23 BOONSTRA Rommert Untitled, 1984
Dutch installation photography Staged photography using painted models and back projections (no Photoshop) Represents last days of civilization.

24 SIMMONS, Laurie Pink Stonehenge, 1984
Unique colour photograph. From Tourism series. A cast of model characters pose and appear to move against a back-projected view of reddened Stonehenge, symbol of timeless antiquity.

25 DEN HOLLANDER Paul Untitled, 1984
Subject: perception of time

26 KLEIN, Astrid Night Matter I, 1985
Photogram: a form of printing that displays the negative. Large scale photo-work: h245xw428 German artists were often concerned by claustrophobia.

27 VILARINO, Manuel Sula Bassana, 1985
From publication Bestias Involuntarias A preserved specimen is placed with tools and equipment, prompting ideas of striking and cutting. Vilarino brings into conjunction the fact and the idea of death.

28 GRAHAM, Paul Franco’s Head on Coins, Vigo, Spain, 1988
Graham has always chosen to work with symptoms, and with scarcely inscribed evidence such as this which will tell another story bearing on life beyond the headlines. Story: a bench near a public telephone in Spain. Smokers, preoccupied by the problems of dialling and inserting coin, have left their cigarettes to burn onto the painted surface.

29 LEVINTHAL, David Untitled, 1988
Polaroid. From Wild West series. Uses toys and models. Fight between cowboy and Indian. Purpose: audience is forced to reflect on ideas: heroism, struggle, action, catastrophe.

30 ARNATT, Keith Object from a Rubbish Tip, 1989
From a series of pictures of discarded objects called The Tears of Things. ‘Arte Povera” art contrived from despised materials.

31 SKOGLUND, Sandy Fox Games, 1989
22 red foxes; a single grey fox. ‘film in a frame” , arrangement flawless, no supports or wires visible. Questions about art and its objects.

32 KAILA, Jan Untitled, 1991 Collaborative artwork between the photographer and Eli Sinistö, an acrobat, dancer and magician. From book: Elis Sinistö. The model acts expressively in response to Kaila’s prompting:’greedy”, ‘proud”… Improvisation from material on hand; here the model lies beneath a blanket of daisies in the sunlight.

33 BLUME Anna & Bernhard Transcendental Constructivism, 1993
Staged photo-narrative This pair of pictures is part of a series in which the photographers appear as <medium and victims of involuntary construct>. In this picture, artistic creativity – as represented by a work of art by the Russian painter Kasimir Malevitch – has surprised a housewife in the thick of ordinary life.

34 FLORSCHUETZ, Thomas Triptych #77, 1993
Large scale C-type prints: total h150xw300cm These pictures are intended to be shown in gallery spaces, and to challenge audience responses. Florshuetz’s aim is to draw attention to the sort of things which are easily taken for granted: physical processes for example.
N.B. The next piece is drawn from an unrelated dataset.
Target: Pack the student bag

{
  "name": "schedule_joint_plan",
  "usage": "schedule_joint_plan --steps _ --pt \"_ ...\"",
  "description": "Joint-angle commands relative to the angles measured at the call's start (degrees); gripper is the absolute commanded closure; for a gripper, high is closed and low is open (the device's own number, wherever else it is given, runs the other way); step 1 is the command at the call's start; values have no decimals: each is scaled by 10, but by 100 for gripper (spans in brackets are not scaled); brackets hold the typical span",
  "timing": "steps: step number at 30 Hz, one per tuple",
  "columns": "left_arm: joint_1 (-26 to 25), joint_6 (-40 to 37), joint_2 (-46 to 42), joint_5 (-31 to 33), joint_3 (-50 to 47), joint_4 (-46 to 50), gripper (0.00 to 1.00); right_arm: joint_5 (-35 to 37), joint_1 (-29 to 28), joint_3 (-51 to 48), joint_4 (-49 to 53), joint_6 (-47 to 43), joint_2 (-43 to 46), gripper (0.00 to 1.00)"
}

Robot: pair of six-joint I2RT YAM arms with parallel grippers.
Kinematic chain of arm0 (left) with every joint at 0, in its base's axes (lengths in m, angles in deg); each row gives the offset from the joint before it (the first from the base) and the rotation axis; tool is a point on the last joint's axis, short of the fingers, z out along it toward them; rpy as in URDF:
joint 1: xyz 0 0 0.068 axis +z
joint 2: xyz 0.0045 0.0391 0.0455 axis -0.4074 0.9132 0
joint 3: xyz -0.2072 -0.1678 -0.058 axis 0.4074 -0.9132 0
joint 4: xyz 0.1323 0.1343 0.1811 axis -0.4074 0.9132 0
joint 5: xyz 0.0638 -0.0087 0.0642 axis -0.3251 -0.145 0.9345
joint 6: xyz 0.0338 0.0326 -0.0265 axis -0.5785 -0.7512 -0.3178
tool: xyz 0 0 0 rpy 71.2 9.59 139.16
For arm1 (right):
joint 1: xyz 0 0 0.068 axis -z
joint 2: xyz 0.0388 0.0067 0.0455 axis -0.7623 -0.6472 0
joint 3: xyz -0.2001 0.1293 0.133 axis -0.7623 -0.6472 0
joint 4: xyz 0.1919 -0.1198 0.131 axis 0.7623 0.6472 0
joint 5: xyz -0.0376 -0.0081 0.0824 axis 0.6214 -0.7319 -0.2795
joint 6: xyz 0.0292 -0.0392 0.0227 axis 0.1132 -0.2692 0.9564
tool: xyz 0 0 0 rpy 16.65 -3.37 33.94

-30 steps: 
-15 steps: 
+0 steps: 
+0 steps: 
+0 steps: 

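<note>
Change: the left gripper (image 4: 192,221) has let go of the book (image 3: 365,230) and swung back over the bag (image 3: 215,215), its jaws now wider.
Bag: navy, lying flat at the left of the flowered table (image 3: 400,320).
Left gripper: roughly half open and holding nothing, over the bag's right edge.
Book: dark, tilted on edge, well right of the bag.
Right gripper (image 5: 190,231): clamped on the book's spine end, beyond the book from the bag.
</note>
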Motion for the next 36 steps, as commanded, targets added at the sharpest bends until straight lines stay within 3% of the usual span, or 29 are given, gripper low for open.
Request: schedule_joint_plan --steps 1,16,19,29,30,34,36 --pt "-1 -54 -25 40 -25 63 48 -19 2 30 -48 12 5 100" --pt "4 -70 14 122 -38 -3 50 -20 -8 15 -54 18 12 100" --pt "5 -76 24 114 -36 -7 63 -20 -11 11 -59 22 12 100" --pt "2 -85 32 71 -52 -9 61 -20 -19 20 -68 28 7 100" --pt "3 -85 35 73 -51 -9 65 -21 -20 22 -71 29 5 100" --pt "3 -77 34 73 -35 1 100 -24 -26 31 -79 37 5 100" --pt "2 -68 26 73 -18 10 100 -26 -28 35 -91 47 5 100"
35 HAMMERSTIEL, Robert F. make it up, 1994
Doll’s outfits packaged in transparent plastic are part of everyday commercial reality. Hammerstiel’s tactic is to photograph and reproduce such miniatures on a scale large enough to make them objects for thought. His strategy is to show how what we think of as reality is produced.

36 KRIMS, Les Stilted, 1996 Iris print, assembled from several pictures.
From the series The Decline of the Left. Strong use of symbols: hammer and sickle fading, vintage images echoes of the past, women on stilts is his mother.